About this exercise:
Check each line of the data for "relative", then give the number of lines that have it, without any other words.

Record set:
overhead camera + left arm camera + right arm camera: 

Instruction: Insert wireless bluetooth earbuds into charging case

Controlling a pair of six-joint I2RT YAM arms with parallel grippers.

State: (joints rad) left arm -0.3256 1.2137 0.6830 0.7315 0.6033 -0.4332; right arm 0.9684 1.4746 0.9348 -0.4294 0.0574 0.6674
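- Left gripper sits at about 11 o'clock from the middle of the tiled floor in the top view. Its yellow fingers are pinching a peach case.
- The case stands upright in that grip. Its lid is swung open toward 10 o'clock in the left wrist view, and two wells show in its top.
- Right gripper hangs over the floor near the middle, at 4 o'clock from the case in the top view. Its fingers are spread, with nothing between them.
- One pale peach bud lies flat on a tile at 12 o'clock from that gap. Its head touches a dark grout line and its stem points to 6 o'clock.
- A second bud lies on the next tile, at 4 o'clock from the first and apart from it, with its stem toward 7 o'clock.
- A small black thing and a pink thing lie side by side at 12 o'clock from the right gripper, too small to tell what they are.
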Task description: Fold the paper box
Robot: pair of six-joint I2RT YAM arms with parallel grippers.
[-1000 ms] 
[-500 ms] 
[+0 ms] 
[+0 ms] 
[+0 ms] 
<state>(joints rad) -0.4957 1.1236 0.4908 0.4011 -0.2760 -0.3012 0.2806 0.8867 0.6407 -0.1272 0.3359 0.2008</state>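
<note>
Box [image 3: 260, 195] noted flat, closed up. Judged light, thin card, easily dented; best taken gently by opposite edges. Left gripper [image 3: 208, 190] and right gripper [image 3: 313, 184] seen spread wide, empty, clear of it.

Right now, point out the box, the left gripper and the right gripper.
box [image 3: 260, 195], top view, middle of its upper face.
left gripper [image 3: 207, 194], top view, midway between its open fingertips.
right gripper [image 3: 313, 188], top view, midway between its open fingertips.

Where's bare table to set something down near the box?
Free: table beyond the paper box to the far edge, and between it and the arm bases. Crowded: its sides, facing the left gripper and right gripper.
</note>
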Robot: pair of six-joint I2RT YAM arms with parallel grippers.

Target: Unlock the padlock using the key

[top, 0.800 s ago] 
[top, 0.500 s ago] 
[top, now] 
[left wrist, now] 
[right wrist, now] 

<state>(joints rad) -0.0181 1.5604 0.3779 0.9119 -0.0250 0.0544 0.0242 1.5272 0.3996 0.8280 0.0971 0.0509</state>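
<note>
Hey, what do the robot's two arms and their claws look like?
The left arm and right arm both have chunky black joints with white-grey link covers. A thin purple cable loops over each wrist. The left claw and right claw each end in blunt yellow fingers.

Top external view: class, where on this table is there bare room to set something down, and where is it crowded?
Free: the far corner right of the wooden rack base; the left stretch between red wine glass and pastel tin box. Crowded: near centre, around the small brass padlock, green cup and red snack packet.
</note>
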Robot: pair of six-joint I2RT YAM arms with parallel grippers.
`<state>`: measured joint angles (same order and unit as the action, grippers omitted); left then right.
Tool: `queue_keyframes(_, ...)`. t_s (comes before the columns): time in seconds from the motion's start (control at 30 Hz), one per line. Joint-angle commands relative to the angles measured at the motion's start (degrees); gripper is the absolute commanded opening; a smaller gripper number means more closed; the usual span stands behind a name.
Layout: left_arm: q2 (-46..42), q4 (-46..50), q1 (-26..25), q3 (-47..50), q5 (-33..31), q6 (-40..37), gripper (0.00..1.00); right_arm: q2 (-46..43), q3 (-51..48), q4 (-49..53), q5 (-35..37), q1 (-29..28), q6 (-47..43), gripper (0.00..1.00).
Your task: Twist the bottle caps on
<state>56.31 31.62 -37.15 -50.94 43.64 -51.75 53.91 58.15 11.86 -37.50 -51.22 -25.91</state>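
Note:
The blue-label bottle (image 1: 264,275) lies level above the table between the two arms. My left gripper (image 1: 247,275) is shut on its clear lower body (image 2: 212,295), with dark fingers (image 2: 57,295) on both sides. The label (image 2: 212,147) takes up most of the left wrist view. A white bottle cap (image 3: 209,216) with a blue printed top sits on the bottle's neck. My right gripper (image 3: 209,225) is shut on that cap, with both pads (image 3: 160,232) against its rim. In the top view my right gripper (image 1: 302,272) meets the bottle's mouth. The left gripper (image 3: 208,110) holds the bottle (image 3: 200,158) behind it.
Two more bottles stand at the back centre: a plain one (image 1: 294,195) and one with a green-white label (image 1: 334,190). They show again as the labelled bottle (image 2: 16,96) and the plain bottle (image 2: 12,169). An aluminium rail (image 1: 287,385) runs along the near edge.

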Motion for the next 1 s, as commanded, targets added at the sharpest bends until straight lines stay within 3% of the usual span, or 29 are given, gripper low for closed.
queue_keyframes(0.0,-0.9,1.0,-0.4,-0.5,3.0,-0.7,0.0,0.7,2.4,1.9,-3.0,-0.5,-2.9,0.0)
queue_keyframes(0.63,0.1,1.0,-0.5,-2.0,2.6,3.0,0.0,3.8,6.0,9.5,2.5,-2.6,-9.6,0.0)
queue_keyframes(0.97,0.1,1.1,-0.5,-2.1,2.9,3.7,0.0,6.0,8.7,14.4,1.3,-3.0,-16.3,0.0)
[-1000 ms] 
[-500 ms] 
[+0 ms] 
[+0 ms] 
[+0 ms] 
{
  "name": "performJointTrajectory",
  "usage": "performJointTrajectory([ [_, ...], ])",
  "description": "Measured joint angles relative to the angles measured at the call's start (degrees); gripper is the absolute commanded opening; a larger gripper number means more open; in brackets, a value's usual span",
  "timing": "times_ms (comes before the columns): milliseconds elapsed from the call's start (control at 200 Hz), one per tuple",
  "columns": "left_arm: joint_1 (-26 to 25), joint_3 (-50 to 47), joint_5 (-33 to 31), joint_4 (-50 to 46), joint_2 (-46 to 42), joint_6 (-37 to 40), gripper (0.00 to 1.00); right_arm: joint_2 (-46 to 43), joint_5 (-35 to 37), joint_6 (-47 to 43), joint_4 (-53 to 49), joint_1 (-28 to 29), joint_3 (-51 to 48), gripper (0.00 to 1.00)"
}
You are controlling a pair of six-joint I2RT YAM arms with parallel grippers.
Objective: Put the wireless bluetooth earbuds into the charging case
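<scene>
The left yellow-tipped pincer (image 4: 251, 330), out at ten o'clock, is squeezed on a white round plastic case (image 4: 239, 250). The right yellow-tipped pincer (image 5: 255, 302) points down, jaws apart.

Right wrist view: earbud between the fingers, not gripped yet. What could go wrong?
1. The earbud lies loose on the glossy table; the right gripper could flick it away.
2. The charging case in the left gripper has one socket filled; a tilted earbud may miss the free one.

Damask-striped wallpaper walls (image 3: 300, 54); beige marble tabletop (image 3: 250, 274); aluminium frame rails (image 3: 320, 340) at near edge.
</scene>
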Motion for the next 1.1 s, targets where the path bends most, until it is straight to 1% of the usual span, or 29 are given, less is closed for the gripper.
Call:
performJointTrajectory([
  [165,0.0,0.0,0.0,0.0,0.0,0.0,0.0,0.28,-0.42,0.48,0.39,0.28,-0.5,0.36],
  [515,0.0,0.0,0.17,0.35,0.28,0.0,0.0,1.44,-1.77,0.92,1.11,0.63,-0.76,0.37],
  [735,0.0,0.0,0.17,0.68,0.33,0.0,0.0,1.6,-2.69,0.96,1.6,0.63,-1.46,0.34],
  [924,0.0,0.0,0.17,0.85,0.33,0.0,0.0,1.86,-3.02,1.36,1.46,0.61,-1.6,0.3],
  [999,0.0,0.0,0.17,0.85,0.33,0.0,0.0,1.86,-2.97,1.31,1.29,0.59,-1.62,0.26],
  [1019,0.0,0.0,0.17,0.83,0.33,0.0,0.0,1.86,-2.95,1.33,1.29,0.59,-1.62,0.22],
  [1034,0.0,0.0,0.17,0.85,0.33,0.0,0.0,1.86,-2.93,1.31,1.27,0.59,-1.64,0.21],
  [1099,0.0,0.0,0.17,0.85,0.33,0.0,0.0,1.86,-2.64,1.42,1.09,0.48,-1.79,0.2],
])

Result of the task:
2